§ REQUIRED ACTION
Go through the records below and show every line with the string "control".

---- INFORMATION

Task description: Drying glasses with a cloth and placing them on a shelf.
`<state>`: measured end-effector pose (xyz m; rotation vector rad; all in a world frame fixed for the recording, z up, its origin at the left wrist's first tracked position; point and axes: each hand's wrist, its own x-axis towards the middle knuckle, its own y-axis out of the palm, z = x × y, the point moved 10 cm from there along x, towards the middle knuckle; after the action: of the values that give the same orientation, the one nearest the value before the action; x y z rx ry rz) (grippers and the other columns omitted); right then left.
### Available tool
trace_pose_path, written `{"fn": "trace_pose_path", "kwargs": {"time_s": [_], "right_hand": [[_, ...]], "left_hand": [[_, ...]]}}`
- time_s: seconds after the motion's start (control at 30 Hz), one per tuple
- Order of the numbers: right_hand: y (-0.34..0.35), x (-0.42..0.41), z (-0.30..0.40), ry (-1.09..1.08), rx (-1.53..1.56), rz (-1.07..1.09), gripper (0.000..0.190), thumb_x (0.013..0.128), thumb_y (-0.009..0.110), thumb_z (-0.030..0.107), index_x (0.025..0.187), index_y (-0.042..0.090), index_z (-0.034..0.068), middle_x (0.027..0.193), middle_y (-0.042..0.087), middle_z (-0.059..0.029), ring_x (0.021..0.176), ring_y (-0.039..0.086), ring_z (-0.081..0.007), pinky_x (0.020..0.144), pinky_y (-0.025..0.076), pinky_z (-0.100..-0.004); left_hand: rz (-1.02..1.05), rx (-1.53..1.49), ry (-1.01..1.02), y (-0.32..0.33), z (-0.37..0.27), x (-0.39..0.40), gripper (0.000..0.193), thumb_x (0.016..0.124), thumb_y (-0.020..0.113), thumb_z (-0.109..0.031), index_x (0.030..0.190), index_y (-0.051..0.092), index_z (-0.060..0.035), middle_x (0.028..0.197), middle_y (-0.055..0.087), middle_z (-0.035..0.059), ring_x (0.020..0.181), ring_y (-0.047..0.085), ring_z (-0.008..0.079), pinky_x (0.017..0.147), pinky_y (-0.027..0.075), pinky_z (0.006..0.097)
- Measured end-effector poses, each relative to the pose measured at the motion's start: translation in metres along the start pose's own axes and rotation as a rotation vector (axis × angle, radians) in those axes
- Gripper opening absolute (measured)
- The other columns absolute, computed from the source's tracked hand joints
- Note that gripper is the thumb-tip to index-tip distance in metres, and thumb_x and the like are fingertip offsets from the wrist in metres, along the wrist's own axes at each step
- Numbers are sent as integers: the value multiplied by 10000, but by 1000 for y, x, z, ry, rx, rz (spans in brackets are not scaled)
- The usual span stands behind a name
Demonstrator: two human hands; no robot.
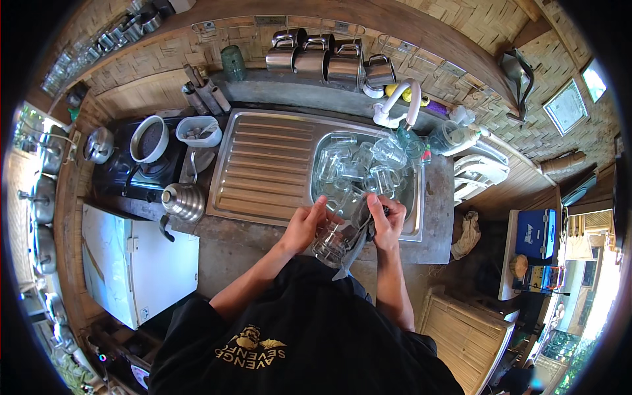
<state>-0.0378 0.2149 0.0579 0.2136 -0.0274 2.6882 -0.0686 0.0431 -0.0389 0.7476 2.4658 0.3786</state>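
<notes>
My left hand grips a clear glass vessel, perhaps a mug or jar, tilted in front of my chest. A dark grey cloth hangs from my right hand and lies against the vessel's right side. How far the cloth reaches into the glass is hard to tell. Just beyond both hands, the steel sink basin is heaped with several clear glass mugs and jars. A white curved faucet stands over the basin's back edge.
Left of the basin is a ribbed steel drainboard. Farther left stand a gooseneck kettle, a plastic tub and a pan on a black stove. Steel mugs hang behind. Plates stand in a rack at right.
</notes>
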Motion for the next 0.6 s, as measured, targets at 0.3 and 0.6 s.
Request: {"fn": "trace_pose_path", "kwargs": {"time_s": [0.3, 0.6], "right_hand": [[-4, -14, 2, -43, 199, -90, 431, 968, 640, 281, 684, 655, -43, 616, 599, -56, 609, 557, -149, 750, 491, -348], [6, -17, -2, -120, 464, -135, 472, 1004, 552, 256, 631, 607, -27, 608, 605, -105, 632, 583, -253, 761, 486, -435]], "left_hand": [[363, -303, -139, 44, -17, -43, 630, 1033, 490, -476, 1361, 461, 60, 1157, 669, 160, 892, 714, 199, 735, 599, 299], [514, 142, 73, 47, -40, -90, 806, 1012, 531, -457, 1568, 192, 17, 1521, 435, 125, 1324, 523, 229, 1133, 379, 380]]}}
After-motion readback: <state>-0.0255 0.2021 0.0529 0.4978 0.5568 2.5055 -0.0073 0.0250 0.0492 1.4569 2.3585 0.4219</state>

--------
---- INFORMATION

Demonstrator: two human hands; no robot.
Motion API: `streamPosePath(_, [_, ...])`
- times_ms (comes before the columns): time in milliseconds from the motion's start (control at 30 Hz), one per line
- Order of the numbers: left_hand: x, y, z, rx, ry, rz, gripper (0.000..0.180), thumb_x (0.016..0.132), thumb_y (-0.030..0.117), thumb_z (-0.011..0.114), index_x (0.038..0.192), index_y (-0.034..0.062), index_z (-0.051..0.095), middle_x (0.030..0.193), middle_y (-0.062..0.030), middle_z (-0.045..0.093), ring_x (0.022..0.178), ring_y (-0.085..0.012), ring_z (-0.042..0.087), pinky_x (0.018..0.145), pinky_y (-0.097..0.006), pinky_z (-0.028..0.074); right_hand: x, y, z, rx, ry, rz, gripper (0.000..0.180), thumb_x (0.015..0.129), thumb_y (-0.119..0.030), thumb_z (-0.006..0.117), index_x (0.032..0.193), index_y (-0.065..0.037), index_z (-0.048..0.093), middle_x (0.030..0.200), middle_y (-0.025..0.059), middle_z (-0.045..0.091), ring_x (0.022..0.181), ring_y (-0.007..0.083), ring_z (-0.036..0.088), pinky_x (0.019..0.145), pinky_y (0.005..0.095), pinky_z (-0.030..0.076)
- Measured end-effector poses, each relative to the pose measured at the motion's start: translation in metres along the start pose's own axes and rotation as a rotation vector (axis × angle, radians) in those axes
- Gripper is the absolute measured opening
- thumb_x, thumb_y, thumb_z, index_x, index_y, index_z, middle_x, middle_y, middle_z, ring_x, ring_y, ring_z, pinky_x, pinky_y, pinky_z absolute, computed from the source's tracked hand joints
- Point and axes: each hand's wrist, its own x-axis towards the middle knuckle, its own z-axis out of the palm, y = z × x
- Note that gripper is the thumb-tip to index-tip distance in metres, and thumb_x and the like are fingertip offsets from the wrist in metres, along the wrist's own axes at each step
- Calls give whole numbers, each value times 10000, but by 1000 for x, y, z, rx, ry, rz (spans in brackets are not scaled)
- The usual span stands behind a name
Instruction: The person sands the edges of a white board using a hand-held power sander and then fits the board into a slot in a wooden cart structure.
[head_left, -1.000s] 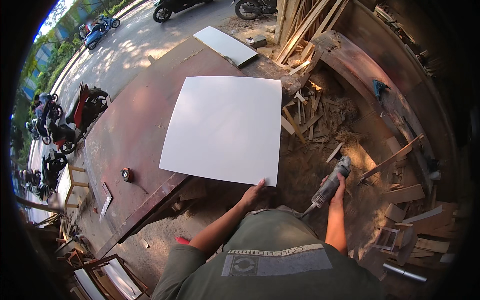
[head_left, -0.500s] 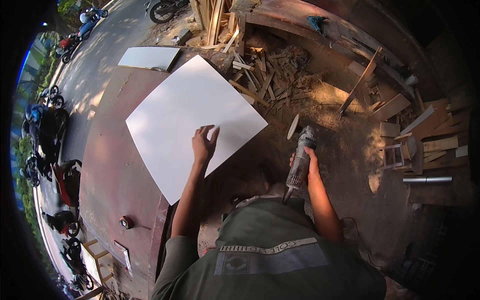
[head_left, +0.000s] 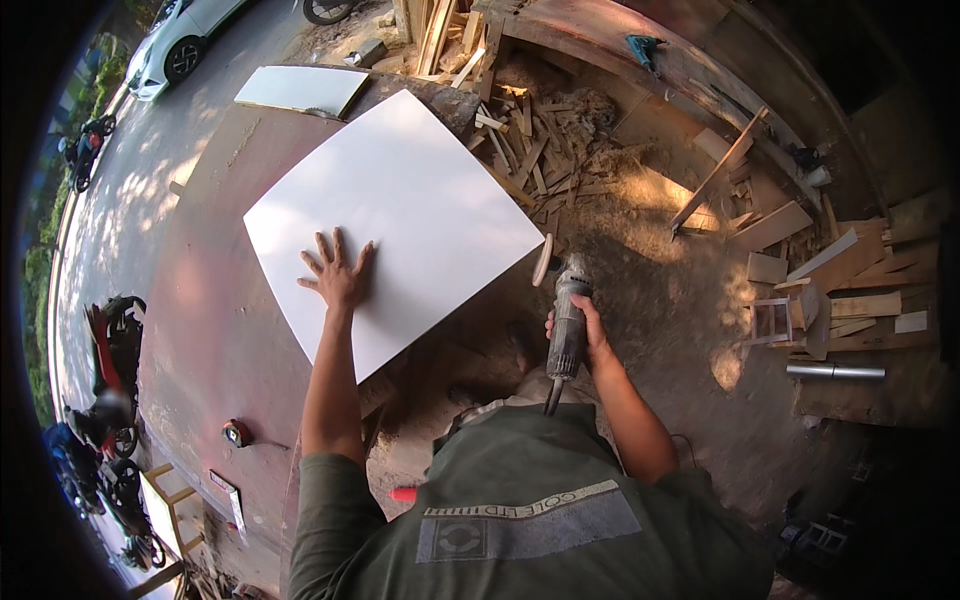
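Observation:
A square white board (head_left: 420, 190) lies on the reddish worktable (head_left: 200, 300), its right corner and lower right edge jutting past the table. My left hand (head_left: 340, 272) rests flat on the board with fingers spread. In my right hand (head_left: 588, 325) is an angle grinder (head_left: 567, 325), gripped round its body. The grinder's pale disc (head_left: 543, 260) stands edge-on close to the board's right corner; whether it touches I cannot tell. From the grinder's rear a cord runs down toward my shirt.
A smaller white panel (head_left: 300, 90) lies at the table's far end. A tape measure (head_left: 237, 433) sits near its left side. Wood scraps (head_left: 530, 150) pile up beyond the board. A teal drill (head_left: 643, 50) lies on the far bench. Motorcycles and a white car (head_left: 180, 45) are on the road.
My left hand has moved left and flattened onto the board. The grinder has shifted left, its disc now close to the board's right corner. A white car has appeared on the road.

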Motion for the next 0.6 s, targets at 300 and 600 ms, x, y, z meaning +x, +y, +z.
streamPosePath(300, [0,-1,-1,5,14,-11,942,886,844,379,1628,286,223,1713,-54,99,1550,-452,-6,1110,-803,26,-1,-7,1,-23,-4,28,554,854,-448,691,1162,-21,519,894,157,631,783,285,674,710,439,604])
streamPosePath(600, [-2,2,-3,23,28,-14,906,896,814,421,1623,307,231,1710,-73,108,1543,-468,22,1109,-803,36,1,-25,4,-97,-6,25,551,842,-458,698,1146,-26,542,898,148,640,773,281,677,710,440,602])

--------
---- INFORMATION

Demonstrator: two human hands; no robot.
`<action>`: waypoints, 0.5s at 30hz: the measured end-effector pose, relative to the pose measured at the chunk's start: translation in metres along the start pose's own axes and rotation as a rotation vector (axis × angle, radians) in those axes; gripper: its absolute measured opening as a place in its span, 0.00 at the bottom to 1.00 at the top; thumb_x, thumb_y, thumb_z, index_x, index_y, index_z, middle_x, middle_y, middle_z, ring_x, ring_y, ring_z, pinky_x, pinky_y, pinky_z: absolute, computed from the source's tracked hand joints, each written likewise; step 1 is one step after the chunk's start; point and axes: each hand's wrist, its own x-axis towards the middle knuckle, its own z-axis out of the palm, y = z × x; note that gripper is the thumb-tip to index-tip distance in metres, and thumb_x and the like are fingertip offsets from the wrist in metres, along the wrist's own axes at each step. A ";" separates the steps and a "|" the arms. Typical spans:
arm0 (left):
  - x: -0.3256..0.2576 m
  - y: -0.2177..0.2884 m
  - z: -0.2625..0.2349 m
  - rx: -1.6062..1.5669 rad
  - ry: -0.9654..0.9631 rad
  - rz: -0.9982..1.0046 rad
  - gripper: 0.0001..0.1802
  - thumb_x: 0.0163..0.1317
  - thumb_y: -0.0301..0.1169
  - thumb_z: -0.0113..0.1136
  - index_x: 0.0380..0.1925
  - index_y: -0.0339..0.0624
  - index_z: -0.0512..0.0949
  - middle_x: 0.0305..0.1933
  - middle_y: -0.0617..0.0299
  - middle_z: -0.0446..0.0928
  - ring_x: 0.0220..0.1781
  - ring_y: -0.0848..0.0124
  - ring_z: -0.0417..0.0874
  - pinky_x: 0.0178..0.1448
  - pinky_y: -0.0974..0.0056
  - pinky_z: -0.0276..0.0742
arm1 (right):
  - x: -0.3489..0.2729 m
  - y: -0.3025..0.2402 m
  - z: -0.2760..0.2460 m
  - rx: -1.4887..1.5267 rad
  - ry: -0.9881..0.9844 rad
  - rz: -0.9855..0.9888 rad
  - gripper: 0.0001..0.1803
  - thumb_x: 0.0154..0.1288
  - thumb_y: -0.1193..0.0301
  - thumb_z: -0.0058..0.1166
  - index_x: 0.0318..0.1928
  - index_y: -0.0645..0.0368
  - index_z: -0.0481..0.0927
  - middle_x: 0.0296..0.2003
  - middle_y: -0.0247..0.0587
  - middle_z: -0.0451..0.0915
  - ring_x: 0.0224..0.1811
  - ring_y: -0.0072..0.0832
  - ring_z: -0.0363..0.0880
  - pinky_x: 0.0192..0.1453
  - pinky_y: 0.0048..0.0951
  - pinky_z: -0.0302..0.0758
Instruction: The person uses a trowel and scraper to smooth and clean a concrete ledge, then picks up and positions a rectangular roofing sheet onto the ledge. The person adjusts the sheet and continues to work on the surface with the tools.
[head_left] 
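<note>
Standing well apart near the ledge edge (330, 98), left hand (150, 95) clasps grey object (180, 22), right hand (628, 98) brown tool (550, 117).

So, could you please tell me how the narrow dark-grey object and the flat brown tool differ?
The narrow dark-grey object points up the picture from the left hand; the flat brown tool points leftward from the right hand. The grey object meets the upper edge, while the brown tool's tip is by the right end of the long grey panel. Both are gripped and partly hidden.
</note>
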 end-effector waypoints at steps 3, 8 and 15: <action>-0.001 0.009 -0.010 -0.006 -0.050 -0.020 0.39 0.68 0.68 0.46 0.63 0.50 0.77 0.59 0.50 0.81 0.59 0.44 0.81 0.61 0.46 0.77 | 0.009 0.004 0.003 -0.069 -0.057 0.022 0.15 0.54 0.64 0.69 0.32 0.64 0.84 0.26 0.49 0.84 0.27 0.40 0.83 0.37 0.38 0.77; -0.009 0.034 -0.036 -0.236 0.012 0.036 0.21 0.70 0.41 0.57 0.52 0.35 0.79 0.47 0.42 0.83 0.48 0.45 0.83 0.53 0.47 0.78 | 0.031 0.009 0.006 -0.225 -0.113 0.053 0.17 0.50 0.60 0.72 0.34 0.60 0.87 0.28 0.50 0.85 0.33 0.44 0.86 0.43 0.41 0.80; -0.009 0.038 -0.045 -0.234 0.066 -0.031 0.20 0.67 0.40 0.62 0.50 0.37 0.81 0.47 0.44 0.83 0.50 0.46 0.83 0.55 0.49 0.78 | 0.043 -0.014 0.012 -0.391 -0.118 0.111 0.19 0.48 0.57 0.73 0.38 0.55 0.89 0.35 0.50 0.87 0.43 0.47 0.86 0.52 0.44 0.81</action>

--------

§ REPLY TO THE EXERCISE
- time_s: seconds after the motion's start (control at 30 Hz), one per tuple
- times_ms (comes before the columns): time in milliseconds from the motion's start (control at 30 Hz), one per line

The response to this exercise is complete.